» **Problem details**
The pictures stay out. Please retype every line below exactly.

» **Data excerpt**
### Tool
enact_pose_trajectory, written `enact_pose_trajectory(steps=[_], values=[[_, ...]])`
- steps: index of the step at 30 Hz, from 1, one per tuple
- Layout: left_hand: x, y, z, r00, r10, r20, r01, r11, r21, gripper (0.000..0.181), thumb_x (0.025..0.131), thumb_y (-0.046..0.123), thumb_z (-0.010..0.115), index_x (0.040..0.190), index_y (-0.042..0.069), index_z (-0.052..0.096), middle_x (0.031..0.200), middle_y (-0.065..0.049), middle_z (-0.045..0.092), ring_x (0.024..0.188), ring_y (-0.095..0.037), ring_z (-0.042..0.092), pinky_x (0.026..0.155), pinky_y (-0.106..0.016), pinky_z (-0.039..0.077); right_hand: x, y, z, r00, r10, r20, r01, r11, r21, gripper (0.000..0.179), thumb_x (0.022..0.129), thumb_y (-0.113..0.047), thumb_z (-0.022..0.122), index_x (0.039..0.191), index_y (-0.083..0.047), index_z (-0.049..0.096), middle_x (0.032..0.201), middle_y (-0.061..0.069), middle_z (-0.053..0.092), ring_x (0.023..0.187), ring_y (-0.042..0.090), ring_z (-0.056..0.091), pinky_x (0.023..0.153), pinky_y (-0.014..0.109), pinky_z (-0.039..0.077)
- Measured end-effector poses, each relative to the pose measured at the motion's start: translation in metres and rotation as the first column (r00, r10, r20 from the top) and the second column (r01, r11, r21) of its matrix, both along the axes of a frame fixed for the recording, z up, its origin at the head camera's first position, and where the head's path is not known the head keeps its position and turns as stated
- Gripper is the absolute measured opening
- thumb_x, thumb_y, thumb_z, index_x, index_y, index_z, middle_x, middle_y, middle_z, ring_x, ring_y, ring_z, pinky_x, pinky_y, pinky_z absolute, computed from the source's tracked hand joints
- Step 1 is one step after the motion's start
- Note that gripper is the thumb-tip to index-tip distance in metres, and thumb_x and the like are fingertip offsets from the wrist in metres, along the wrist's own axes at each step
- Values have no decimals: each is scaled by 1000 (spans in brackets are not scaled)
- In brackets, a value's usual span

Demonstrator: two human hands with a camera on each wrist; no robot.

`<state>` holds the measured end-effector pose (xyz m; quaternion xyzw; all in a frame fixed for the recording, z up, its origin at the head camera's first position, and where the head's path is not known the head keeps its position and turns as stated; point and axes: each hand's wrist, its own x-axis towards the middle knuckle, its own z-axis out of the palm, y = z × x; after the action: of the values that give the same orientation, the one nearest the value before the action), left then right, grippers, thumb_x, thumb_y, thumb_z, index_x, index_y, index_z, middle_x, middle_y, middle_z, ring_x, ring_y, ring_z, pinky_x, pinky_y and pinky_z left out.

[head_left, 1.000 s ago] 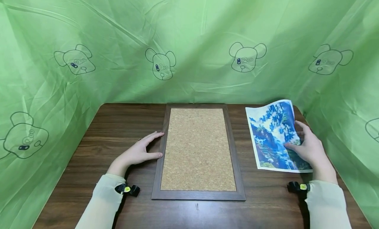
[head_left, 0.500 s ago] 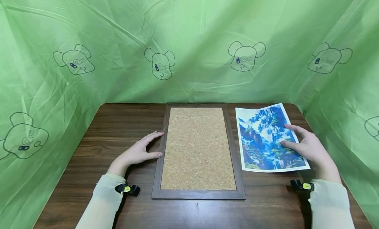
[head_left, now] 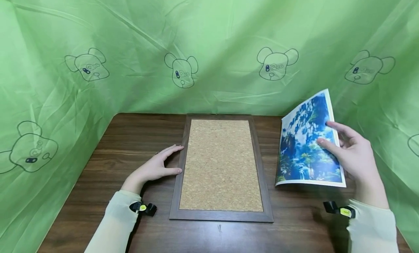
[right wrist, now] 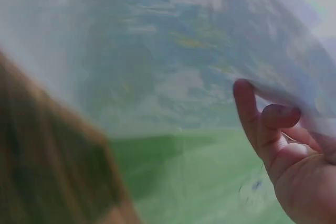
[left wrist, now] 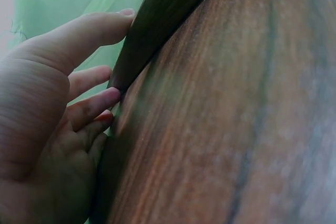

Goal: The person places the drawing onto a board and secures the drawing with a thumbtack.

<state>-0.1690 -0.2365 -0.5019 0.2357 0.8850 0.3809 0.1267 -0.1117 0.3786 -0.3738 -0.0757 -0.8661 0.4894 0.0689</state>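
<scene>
A cork board with a dark wooden frame lies flat on the table in the head view. Along its left side, my left hand touches the frame with extended thumb and fingers. Close up in the left wrist view, the fingertips meet the dark frame edge. To the right of the board, my right hand pinches the right edge of a printed landscape picture, blue mountains and waterfalls with a white border. The sheet tilts up and bends, its lower left low by the table. The right wrist view shows the sheet's pale back.
The brown wooden table bears the board. A green cloth with bear-head outlines hangs behind and on both sides of it. Each wrist wears a small black camera, such as the left camera.
My right hand first brought the picture left toward the board, then lifted it and swung it back right, tilting it more upright. The left hand and the cork board have stayed put.
</scene>
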Motion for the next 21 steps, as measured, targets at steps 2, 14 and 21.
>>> enact_pose_trajectory(steps=[2,14,21], values=[[0,0,0,1000,2,0,-2,1000,-1,90,94,45,88,170,27,43,178,-13,30,165,-39,25,126,-69,26,-1,-15,10,998,11,-59,-20,988,-155,68,101,-20,82,163,-27,55,115,-17,71,72,14,78,54,39,63],[0,1,1,1000,8,9,-8,1000,13,91,93,43,89,170,27,43,178,-12,31,164,-40,25,126,-70,27,-35,-140,33,933,166,-321,-297,857,-422,63,94,6,82,153,-11,64,129,10,66,87,18,80,65,38,65],[-1,0,0,1000,-3,5,3,1000,9,91,94,43,88,170,26,42,178,-12,31,164,-41,25,124,-71,28,-41,-190,18,883,263,-389,-428,793,-434,65,95,11,77,156,-6,58,133,16,63,97,20,79,71,41,65]])
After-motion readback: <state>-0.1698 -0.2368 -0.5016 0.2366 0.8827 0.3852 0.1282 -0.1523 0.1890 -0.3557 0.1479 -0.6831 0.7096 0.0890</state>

» **Result**
### Tool
enact_pose_trajectory, written `enact_pose_trajectory(steps=[_], values=[[_, ...]])`
- steps: index of the step at 30 Hz, from 1, one per tuple
- Layout: left_hand: x, y, z, r00, r10, r20, r01, r11, r21, gripper (0.000..0.181), thumb_x (0.025..0.131), thumb_y (-0.046..0.123), thumb_z (-0.010..0.115), index_x (0.040..0.190), index_y (-0.042..0.069), index_z (-0.052..0.096), middle_x (0.031..0.200), middle_y (-0.065..0.049), middle_z (-0.045..0.092), ring_x (0.024..0.188), ring_y (-0.095..0.037), ring_z (-0.042..0.092), pinky_x (0.026..0.155), pinky_y (-0.106..0.016), pinky_z (-0.039..0.077); right_hand: x, y, z, r00, r10, r20, r01, r11, r21, gripper (0.000..0.179), thumb_x (0.022..0.129), thumb_y (-0.113..0.047), thumb_z (-0.022..0.122), index_x (0.039..0.191), index_y (-0.083..0.047), index_z (-0.049..0.096), middle_x (0.032..0.201), middle_y (-0.061..0.069), middle_z (-0.053..0.092), ring_x (0.023..0.187), ring_y (-0.042..0.090), ring_z (-0.056..0.091), pinky_x (0.023..0.153), pinky_y (-0.014..0.109), pinky_z (-0.039..0.077)
- Measured end-effector poses, each relative to the pose measured at the motion's start: translation in metres and rotation as the first column (r00, r10, r20 from the top) and the second column (r01, r11, r21) of its matrix, both along the axes of a frame fixed for the recording, z up, its origin at the head camera's first position, and where the head's path is not known the head keeps its position and turns as stated
- Gripper is the absolute measured opening
- thumb_x, thumb_y, thumb_z, index_x, index_y, index_z, middle_x, middle_y, middle_z, ring_x, ring_y, ring_z, pinky_x, pinky_y, pinky_z absolute, computed from the source's tracked hand joints
- Step 1 is one step after the motion's start
- Note that gripper is the thumb-tip to index-tip distance in metres, and thumb_x and the like are fingertip offsets from the wrist in metres, along the wrist's own axes at each step
- Values have no decimals: each is scaled by 1000 (spans in brackets are not scaled)
- In brackets, a value's usual span

Demonstrator: two human hands with a camera on each wrist; no robot.

`<state>` holds the measured end-effector pose (xyz m; quaternion xyzw; all in a frame fixed for the recording, z up, its origin at the head camera's first position, and where the head's path is not known the head keeps its position and turns as stated; point and axes: each hand's wrist, its own x-axis towards the middle knuckle, its own z-axis out of the palm, y = z × x; after the action: of the values that give the same orientation, the one nearest the value before the action), left then right, grippers, thumb_x, thumb_y, thumb_z, index_x, index_y, index_z, middle_x, middle_y, middle_z, ring_x, ring_y, ring_z, pinky_x, pinky_y and pinky_z left out.

[head_left, 1.000 s ago] 
[head_left, 0.500 s ago] 
[head_left, now] 
[right wrist, now] 
[left wrist, now] 

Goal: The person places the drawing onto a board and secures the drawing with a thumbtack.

<state>-0.1690 -0.2365 -0.5019 0.2357 0.8850 0.3809 0.1267 -0.1117 0.3786 -0.3738 -0.0757 -0.8661 0.4894 0.0689</state>
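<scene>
A cork board with a dark wooden frame lies flat on the table in the head view. Along its left side, my left hand touches the frame with extended thumb and fingers. Close up in the left wrist view, the fingertips meet the dark frame edge. To the right of the board, my right hand pinches the right edge of a printed landscape picture, blue mountains and waterfalls with a white border. The sheet tilts up and bends, its lower left low by the table. The right wrist view shows the sheet's pale back.
The brown wooden table bears the board. A green cloth with bear-head outlines hangs behind and on both sides of it. Each wrist wears a small black camera, such as the left camera.
My right hand first brought the picture left toward the board, then lifted it and swung it back right, tilting it more upright. The left hand and the cork board have stayed put.
</scene>
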Motion for the next 21 steps, as measured, targets at steps 2, 14 and 21.
>>> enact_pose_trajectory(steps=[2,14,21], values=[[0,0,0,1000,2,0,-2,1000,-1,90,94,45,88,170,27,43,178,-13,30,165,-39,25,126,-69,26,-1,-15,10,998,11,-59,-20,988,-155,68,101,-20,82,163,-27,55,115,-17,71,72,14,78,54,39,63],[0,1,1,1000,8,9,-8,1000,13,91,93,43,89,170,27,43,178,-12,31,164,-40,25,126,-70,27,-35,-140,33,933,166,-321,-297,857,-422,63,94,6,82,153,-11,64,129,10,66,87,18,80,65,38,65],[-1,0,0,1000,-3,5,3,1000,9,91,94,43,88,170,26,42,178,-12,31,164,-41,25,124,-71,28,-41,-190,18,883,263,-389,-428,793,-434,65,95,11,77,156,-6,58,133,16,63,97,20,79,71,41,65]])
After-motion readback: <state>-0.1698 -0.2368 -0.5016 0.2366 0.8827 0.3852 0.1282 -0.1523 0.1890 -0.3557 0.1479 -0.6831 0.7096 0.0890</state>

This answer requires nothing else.